• What the task asks
Could you filter the listing for lines with the word "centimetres" and return them?

• Extracted information
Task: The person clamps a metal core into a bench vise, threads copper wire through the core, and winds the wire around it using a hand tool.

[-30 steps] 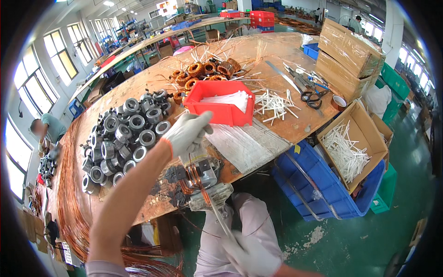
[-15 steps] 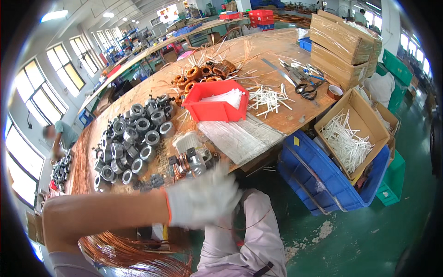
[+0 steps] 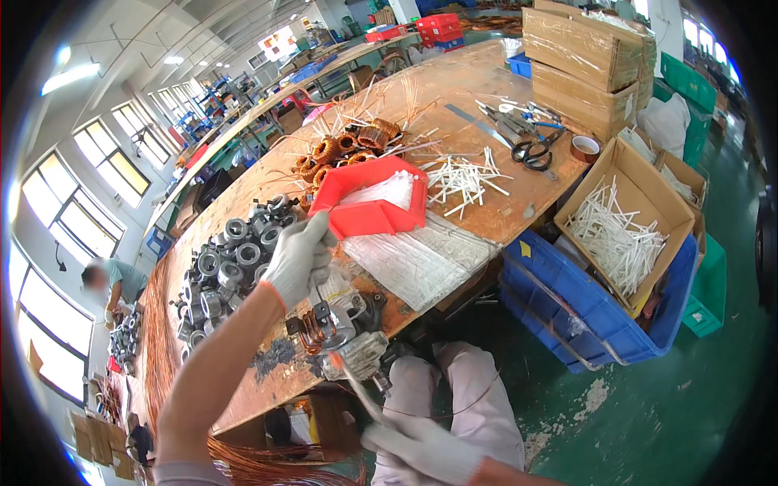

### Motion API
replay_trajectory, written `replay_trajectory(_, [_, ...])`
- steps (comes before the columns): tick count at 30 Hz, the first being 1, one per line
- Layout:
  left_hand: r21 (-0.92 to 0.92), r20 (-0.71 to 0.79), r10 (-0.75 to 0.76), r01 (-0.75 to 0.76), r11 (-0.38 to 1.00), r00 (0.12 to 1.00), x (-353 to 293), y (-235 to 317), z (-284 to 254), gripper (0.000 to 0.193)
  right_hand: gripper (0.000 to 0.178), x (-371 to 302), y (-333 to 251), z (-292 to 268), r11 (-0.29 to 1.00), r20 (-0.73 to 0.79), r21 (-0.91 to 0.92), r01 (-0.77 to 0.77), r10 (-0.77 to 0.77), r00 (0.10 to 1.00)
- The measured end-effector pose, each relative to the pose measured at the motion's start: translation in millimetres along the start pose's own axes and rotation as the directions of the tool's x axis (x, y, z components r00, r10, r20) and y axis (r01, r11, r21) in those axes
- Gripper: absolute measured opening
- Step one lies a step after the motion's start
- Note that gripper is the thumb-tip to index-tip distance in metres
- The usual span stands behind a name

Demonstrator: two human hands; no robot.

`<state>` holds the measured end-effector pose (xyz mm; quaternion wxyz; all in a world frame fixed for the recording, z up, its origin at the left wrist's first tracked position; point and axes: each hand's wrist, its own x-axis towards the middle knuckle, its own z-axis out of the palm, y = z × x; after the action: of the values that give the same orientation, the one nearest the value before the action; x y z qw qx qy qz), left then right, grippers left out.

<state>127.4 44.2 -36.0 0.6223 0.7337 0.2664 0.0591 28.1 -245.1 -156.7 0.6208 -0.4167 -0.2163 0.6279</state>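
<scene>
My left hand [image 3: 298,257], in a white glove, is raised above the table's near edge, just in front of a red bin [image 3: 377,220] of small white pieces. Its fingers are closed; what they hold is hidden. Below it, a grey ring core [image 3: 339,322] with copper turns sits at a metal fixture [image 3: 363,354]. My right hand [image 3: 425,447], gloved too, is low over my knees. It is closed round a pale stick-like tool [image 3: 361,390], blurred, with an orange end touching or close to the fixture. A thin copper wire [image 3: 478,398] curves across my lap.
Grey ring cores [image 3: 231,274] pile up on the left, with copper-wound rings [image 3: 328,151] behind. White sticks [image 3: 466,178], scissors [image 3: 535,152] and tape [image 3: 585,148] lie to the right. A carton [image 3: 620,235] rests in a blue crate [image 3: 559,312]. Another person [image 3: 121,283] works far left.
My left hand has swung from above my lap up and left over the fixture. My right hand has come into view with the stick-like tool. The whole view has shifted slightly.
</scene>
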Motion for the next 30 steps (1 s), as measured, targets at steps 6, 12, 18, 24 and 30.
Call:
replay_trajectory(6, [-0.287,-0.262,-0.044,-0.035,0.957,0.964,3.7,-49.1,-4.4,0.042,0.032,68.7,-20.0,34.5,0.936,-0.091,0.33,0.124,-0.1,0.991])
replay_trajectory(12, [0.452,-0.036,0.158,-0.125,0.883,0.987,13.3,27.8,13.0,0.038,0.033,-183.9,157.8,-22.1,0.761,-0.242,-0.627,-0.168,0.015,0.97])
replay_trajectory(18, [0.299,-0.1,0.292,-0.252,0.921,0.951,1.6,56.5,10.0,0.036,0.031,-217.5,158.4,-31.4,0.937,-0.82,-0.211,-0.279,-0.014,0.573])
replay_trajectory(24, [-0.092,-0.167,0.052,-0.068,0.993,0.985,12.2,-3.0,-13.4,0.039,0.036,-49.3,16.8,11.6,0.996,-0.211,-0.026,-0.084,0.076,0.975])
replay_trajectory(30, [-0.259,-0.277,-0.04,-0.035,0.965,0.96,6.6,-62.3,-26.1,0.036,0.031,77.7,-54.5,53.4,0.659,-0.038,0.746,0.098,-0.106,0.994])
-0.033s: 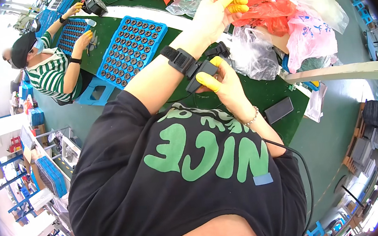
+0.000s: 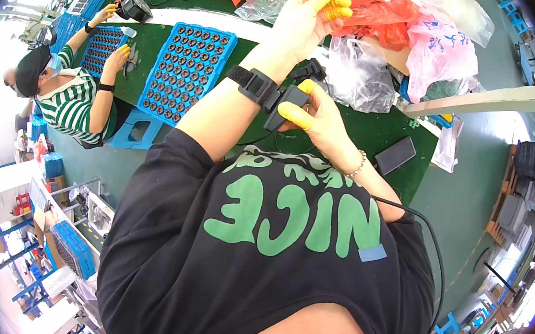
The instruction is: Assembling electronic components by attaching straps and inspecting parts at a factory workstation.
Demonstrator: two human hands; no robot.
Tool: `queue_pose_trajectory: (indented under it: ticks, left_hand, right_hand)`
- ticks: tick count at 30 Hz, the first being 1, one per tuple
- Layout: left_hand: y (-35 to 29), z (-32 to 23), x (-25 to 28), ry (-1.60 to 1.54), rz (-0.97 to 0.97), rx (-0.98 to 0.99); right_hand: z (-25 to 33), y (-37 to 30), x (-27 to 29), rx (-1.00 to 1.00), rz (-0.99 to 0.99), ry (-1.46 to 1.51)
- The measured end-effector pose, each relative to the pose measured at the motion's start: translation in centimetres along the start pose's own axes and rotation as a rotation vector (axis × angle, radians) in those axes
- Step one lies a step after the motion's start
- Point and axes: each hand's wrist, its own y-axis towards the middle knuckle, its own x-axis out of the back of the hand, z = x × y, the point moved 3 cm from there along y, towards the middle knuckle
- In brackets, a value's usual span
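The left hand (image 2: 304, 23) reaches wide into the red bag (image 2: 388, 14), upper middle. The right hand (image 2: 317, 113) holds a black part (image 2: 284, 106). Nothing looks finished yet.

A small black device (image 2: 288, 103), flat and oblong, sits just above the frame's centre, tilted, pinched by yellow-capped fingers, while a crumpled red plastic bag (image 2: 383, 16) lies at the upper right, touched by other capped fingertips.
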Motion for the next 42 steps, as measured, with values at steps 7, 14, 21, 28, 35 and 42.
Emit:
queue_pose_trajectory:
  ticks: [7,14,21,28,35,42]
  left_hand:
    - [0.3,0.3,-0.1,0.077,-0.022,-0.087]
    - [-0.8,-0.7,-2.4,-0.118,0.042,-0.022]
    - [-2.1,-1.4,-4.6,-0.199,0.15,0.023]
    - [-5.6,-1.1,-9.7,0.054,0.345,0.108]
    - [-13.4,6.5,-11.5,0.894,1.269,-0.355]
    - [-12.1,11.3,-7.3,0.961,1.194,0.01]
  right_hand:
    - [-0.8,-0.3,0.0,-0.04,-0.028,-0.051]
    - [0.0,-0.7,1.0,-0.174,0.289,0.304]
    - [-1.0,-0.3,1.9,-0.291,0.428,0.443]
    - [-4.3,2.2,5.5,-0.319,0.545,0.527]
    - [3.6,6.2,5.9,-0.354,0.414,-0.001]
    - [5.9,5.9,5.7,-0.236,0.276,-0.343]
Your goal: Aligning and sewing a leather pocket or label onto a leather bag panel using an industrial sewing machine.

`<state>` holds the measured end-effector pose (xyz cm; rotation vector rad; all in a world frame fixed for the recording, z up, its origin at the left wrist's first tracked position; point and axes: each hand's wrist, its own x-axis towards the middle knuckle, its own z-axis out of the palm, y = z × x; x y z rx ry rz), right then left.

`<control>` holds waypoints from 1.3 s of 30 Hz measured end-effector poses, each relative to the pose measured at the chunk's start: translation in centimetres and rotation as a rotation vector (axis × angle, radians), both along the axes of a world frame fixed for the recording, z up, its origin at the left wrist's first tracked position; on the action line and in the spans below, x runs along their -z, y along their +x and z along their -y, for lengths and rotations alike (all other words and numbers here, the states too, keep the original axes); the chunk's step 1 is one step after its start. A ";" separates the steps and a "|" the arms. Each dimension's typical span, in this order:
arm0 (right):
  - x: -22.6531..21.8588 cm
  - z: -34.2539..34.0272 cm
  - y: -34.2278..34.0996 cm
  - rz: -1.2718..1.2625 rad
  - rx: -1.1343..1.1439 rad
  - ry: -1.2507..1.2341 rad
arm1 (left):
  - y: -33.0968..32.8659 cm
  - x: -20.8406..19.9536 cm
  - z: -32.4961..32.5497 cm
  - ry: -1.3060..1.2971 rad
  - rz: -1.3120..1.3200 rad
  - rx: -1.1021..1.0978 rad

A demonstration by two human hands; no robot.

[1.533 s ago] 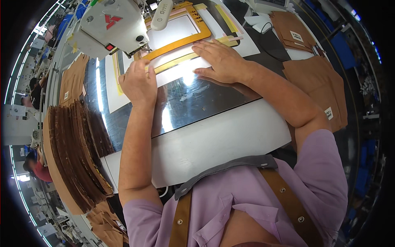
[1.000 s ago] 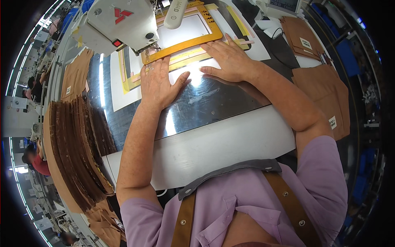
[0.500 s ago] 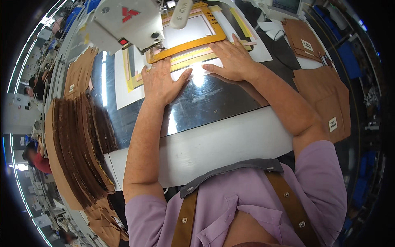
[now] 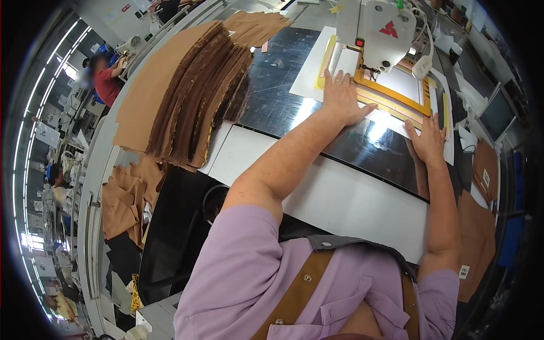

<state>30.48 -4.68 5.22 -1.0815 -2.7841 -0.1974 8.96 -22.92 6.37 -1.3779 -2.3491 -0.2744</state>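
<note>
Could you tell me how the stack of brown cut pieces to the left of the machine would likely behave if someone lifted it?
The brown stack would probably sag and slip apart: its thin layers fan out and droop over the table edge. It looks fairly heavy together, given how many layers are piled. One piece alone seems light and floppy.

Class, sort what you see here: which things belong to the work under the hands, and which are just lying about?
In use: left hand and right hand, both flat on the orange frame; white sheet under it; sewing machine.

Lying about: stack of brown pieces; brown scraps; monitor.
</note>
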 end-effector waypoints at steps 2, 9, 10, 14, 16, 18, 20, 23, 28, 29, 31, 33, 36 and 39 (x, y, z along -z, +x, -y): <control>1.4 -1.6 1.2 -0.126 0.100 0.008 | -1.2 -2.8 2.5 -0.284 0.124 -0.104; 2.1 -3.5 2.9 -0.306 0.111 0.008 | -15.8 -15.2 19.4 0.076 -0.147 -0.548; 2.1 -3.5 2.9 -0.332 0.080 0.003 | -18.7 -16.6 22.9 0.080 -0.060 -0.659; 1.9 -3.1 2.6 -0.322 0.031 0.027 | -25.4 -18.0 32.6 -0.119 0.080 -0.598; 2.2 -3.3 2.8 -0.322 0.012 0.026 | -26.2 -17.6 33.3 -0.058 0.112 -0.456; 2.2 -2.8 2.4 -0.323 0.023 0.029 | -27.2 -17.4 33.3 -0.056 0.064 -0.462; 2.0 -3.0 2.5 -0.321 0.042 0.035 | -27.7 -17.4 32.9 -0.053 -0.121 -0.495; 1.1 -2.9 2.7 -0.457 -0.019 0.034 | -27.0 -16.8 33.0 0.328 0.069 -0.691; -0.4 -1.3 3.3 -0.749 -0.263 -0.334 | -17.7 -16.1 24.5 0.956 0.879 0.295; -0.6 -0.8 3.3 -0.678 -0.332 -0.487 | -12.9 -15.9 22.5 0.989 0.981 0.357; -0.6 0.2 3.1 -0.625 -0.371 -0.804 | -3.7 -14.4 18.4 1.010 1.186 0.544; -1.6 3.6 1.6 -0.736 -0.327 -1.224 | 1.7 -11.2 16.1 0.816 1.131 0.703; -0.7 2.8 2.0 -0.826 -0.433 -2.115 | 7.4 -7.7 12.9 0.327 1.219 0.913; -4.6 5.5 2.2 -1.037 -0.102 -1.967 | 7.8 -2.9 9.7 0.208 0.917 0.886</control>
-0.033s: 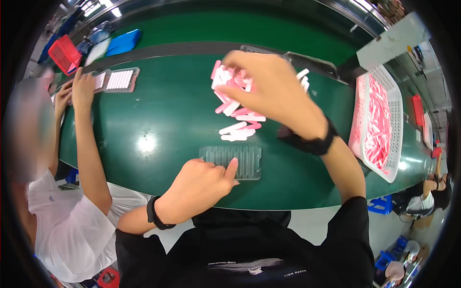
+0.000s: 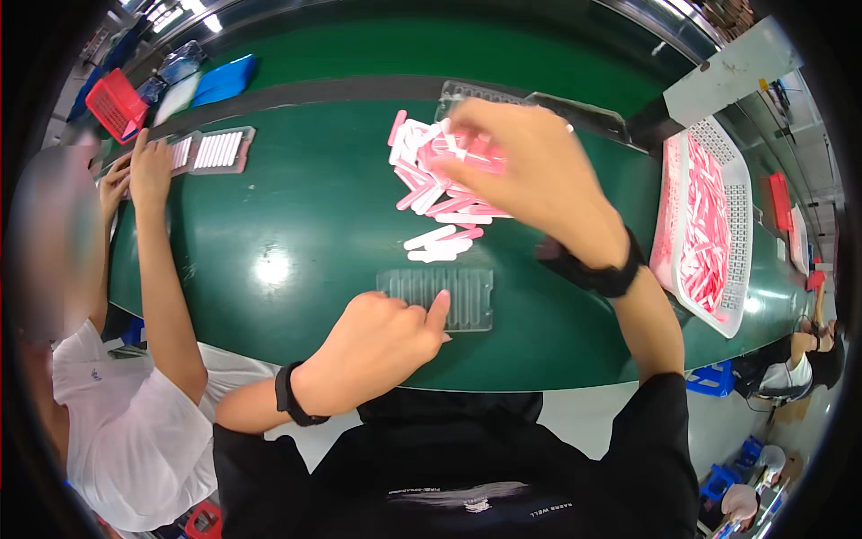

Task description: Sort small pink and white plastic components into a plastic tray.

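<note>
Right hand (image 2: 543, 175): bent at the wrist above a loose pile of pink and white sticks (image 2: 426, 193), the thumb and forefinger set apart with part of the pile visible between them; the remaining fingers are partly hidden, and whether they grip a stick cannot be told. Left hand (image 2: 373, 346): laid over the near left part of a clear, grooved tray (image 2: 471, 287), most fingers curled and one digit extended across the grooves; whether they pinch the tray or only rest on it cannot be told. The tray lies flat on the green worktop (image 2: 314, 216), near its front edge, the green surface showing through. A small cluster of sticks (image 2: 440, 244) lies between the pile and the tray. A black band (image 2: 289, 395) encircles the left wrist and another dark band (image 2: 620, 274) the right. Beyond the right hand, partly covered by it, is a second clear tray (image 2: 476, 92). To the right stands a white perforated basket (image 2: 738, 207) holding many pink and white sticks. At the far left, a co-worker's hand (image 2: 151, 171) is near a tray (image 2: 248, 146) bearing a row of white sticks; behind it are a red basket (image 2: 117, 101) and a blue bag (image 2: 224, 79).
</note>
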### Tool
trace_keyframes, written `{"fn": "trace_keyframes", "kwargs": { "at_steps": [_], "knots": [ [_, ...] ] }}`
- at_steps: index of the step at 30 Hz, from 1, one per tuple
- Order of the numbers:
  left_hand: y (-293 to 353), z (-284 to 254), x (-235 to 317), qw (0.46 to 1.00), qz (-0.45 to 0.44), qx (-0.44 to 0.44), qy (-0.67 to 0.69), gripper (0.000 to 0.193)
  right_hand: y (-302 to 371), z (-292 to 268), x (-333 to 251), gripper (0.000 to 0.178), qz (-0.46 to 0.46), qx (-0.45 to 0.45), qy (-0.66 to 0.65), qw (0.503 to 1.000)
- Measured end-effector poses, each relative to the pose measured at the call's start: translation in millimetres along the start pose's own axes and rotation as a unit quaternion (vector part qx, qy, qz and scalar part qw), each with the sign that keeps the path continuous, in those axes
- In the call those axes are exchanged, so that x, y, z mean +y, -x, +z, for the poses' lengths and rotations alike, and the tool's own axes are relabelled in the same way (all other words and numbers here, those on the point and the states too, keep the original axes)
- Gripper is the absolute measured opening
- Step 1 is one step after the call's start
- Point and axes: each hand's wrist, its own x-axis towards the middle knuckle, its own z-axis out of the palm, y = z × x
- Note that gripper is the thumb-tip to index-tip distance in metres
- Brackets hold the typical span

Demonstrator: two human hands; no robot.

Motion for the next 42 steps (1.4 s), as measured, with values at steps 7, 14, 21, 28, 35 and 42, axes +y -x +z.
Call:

• Task output
- The measured end-effector pose, each relative to the pose measured at the motion's start: translation in centimetres along the start pose's own axes and rotation as a rotation vector (axis × angle, radians) in those axes
`<control>` holds waypoints from 1.3 s of 30 Hz measured end-effector poses, each relative to the pose measured at the chunk's start: translation in centimetres and rotation as a rotation vector (axis × angle, radians), both along the axes of a world frame fixed for the recording, z up, its origin at the left wrist's first tracked position; on the action line and in the spans below, x runs along their -z, y along their +x and z along their -y, for lengths and rotations alike (all other words and numbers here, the states too, keep the original axes); the chunk's step 1 is one step after its start. A ";" separates the steps and a "|" the arms. Each dimension's typical span, in this order:

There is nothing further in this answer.